Riverside South. Billionaires’ Row. Two Bridges. Park City … Utah? Gary Barnett, one of the biggest names in New York City real estate, is bringing his glitzy touch to the powdered hills out west.
More than 2,000 miles away from his offices on Third Avenue, the Extell Development president has been quietly buying up acreage just outside Park City for a hotel-condo project near one of the area’s expanding resorts, The Real Deal has learned.
In January 2015, Barnett[TRData] bought about 40 acres adjacent to luxury Deer Valley ski resort just outside Park City, property records in Wasatch County show. (Utah is a non-disclosure state, so the purchase price was not revealed.)
Barnett purchased the land from Van Hemeyer, a Wasatch-based investor who bought the property in 2010 and two years later secured approvals to develop a hotel on the site and roughly 200 condos.
“It’s a straightforward project,” said Steven Hooker, an investment-sales broker in Cushman & Wakefield’s Park City office, noting all the approvals are already in place.
Van Hemeyer told TRD he is working for Extell, but declined to comment further.
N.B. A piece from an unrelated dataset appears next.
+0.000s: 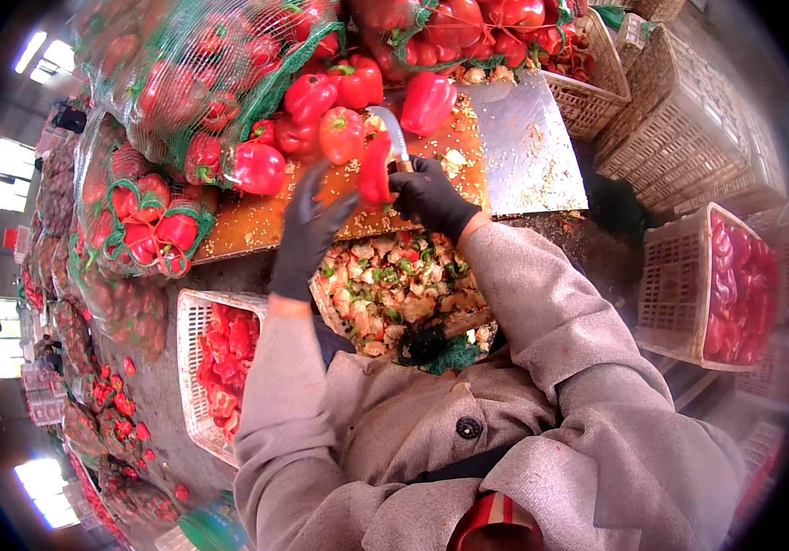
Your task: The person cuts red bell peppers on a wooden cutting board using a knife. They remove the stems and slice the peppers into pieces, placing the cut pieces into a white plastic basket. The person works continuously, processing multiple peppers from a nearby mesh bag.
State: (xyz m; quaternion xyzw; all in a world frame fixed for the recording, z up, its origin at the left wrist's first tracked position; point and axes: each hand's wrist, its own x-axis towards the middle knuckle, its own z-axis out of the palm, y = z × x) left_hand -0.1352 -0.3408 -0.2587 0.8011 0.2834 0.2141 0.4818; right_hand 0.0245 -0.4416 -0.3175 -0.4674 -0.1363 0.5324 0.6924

A representative for Extell did not respond to requests for comment.
Utah ski country may seem a world away from the gleaming condo projects Barnett is developing near Central Park and on the Lower East Side, but the area does present opportunities that are become increasingly elusive in Manhattan’s tightening market.
Salt Lake City was among the top five secondary markets in the country to see cap rates compressing last year as diversifying capital becomes increasingly more comfortable investing in smaller markets, according to JLL’s first-quarter investment report.
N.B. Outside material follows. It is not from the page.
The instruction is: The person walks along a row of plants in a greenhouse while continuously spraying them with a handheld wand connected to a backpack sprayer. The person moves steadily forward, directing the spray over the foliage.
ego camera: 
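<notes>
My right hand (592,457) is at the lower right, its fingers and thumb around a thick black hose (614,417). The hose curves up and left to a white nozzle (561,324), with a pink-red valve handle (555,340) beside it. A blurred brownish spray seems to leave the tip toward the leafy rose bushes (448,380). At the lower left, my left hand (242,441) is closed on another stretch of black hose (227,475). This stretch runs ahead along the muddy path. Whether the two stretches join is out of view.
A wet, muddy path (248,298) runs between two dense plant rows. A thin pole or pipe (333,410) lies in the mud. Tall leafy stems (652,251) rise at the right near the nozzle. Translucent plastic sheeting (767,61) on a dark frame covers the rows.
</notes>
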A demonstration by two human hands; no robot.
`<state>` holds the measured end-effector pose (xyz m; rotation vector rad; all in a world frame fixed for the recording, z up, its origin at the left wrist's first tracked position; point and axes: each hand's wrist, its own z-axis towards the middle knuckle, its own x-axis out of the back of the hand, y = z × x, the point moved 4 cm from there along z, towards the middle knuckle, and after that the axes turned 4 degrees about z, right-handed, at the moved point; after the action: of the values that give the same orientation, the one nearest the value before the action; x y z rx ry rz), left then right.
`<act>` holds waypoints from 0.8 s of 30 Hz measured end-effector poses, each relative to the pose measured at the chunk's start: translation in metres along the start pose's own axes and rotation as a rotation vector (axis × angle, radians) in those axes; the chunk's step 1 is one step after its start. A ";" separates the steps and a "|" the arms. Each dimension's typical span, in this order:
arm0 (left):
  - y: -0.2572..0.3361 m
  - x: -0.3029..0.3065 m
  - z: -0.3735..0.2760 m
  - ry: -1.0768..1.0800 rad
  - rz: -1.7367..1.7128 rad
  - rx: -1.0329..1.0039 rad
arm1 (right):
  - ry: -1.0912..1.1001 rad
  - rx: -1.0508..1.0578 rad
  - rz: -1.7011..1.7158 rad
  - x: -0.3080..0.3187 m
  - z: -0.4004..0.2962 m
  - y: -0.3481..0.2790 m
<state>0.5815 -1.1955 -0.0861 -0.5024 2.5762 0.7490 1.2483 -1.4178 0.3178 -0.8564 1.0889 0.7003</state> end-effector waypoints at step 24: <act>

And while luxury sales declined 5 percent last year in Manhattan, luxe sales were up 45 percent in the sporty resort town of Jackson Hole, Wyoming, according to Christie’s International Real Estate.
Industry observers said that as buyers get priced out of places like Jackson Hole, the Park City area becomes more attractive.
“We see a lot of New York and New Jersey people coming out our way,” said Steve Blankenship, a broker with Keller Williams in Park City. “There’s going to be a lot more development going forward next 20 years.”
Barnett’s timing coincides with a major planned expansion of the Deer Valley resort, and the developer known for his ability to put together complex assemblages appears to have more in mind himself.
Deer Valley is a snowboard-free resort that hosted the slalom, aerial and mogul events during the 2002 Salt Lake City Winter Olympics. The resort includes two of the area’s five-star hotels: the Stein Eriksen Lodge and the St. Regis Deer Valley.
Sources said Barnett is considering bringing a Four Seasons hotel to his project, which sits in an area the Deer Valley resort is eyeing for a $50 million expansion that would bring five or six new ski lifts to Barnett’s front door.
The Extell chief is also rumored to be negotiating to buy another 1,000 acres nearby from a consortium of Dutch investors who have owned a large tract of some 4,000 to 5,000 acres since the 1980s, according to local sources.
“It’s one of the most desirable sites adjacent to the Deer Valley resort,” said Tyler Dustman, an appraiser with Cushman & Wakefield in Park City. “It’s a new portal into the resort, so that you don’t have to go through Park City proper.”